#### [WHAT TO WORK ON]
Each line from the first entry to the line with "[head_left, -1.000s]", both included, is to be returned unchanged, with any pictures dropped.

Collected data
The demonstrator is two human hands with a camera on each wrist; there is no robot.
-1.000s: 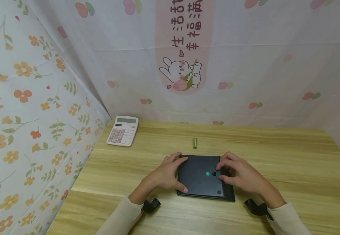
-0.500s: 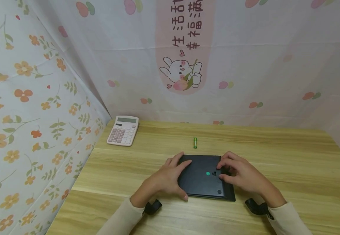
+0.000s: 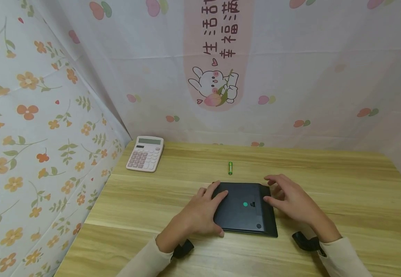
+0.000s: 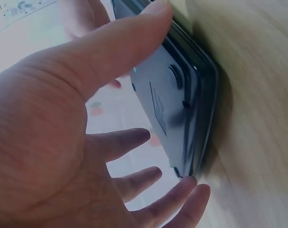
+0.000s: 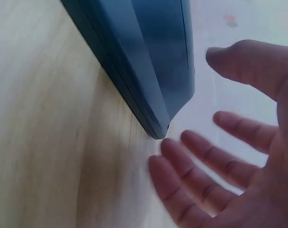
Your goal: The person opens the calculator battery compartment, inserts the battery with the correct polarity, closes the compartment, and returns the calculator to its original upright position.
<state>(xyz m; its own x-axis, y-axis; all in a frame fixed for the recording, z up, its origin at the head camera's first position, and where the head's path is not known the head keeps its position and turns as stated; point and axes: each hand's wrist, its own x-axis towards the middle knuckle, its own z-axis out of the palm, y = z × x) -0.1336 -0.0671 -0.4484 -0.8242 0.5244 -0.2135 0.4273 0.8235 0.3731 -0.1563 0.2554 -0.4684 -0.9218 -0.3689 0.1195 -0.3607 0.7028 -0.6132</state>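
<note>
A black calculator (image 3: 236,215), apparently lying face down, has its underside up with a green sticker (image 3: 245,204) and a small latch (image 3: 253,204) on it. My left hand (image 3: 202,211) spans its left end. In the left wrist view the thumb (image 4: 144,28) lies on one edge and the outer fingertips reach the other corner. My right hand (image 3: 292,200) hovers at the right end, fingers loosely bent and nothing in them. The right wrist view shows a gap between its fingertips and the calculator's edge (image 5: 155,90).
A green battery (image 3: 230,168) lies on the wooden table (image 3: 342,184) just beyond the black calculator. A pink and white calculator (image 3: 145,154) lies at the back left corner. Patterned cloth (image 3: 134,77) hangs behind and to the left of the table.
My right hand has lifted off the latch area and drawn back to the right, its fingers spreading. The left hand has slid slightly right along the black calculator.
</note>
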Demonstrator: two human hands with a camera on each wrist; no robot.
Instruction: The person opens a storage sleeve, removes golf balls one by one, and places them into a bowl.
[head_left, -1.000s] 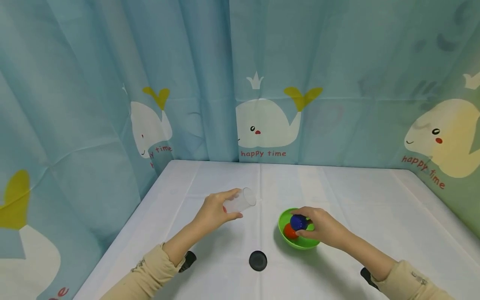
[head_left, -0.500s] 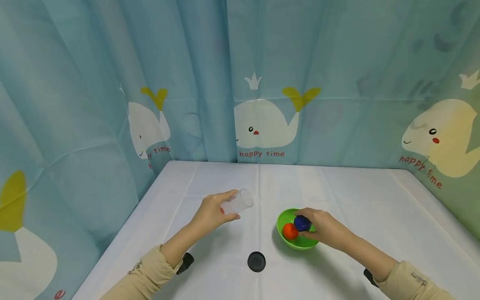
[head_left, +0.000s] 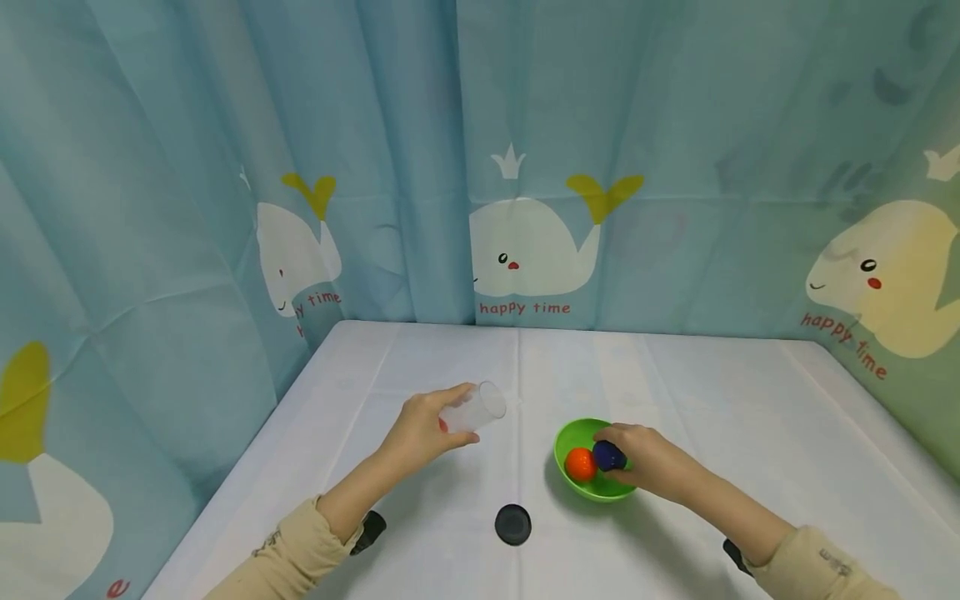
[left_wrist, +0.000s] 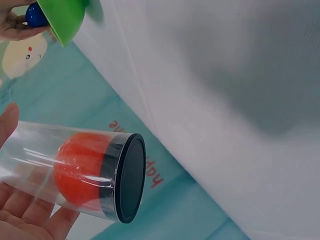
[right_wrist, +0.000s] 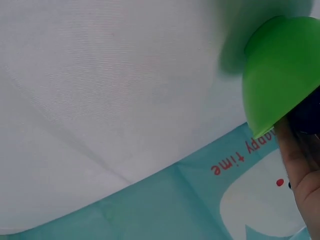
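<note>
My left hand point(head_left: 420, 432) grips a clear cylindrical container point(head_left: 483, 405), tilted above the table with its open rim toward the right. In the left wrist view an orange ball point(left_wrist: 82, 167) sits inside, against the black base point(left_wrist: 132, 179). My right hand point(head_left: 656, 463) pinches a dark blue ball point(head_left: 609, 456) at the right side of a green bowl point(head_left: 566, 442). Beside it, in the bowl, lies another orange ball point(head_left: 581, 464). The right wrist view shows the bowl's outer wall point(right_wrist: 280, 75), with fingers right at the rim and the blue ball partly hidden.
A round black lid point(head_left: 513, 524) lies on the white-covered table point(head_left: 420, 358), in front of and left of the bowl. Blue curtains point(head_left: 405, 125) with printed whales stand behind and at both sides of the table.
My right hand has shifted the blue ball slightly right and down within the bowl, away from the orange ball. The left hand keeps holding the container nearly still.
</note>
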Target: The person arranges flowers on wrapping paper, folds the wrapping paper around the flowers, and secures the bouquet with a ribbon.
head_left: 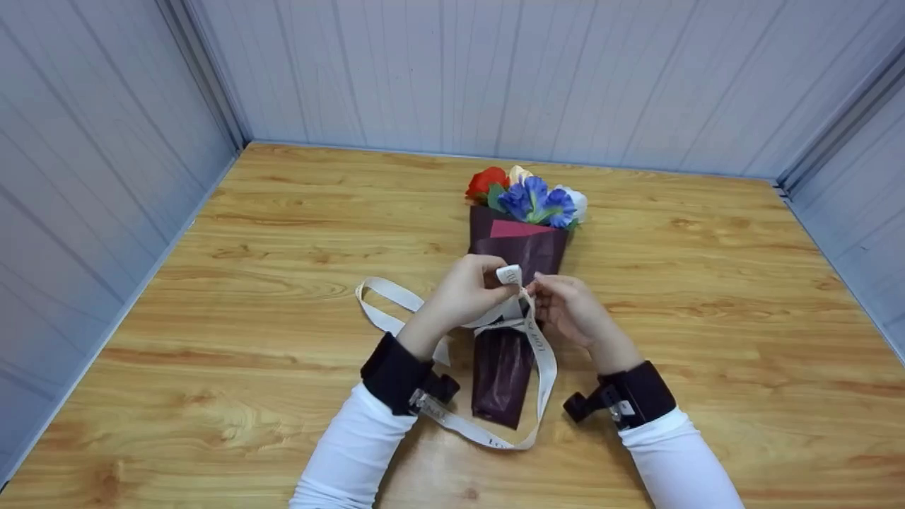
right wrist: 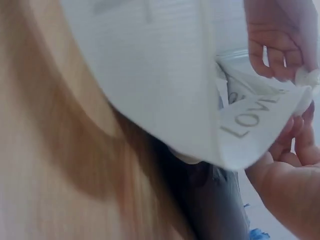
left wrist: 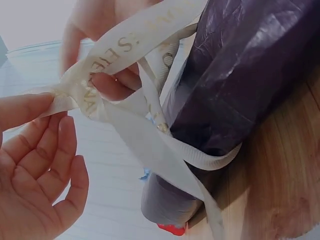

#### [ANSWER TO THE PROBLEM]
The demonstrator is two human hands with a camera on each wrist; there is no robot.
-1.000s: 
-0.500s: 
+0.000s: 
+0.000s: 
+0.000s: 
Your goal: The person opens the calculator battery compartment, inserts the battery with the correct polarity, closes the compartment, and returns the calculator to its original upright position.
<state>(xyz m; its own x-axis, y-axis; all in a frame fixed for the recording, z up, its origin at the head camera's first position, and where the head's path is not known the head keeps its position and turns as stated; point and axes: each hand's wrist, its own x-axis towards the middle knuckle, its own z-axis out of the palm, y = z × x) -0.1336 -0.0671 -0.4484 -0.8242 0.5244 -0.2135 0.4273 0.8235 0.3731 -0.1563 0.2554 -0.4684 -0.9218 -0.3689 0.1195 -0.3607 0.7028 -0.6132</state>
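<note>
A black calculator (image 3: 236,215), apparently lying face down, has its underside up with a green sticker (image 3: 245,204) and a small latch (image 3: 253,204) on it. My left hand (image 3: 202,211) spans its left end. In the left wrist view the thumb (image 4: 144,28) lies on one edge and the outer fingertips reach the other corner. My right hand (image 3: 292,200) hovers at the right end, fingers loosely bent and nothing in them. The right wrist view shows a gap between its fingertips and the calculator's edge (image 5: 155,90).
A green battery (image 3: 230,168) lies on the wooden table (image 3: 342,184) just beyond the black calculator. A pink and white calculator (image 3: 145,154) lies at the back left corner. Patterned cloth (image 3: 134,77) hangs behind and to the left of the table.
My right hand has lifted off the latch area and drawn back to the right, its fingers spreading. The left hand has slid slightly right along the black calculator.
</note>
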Demonstrator: two human hands with a camera on each wrist; no robot.
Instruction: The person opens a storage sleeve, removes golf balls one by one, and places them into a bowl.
[head_left, -1.000s] 

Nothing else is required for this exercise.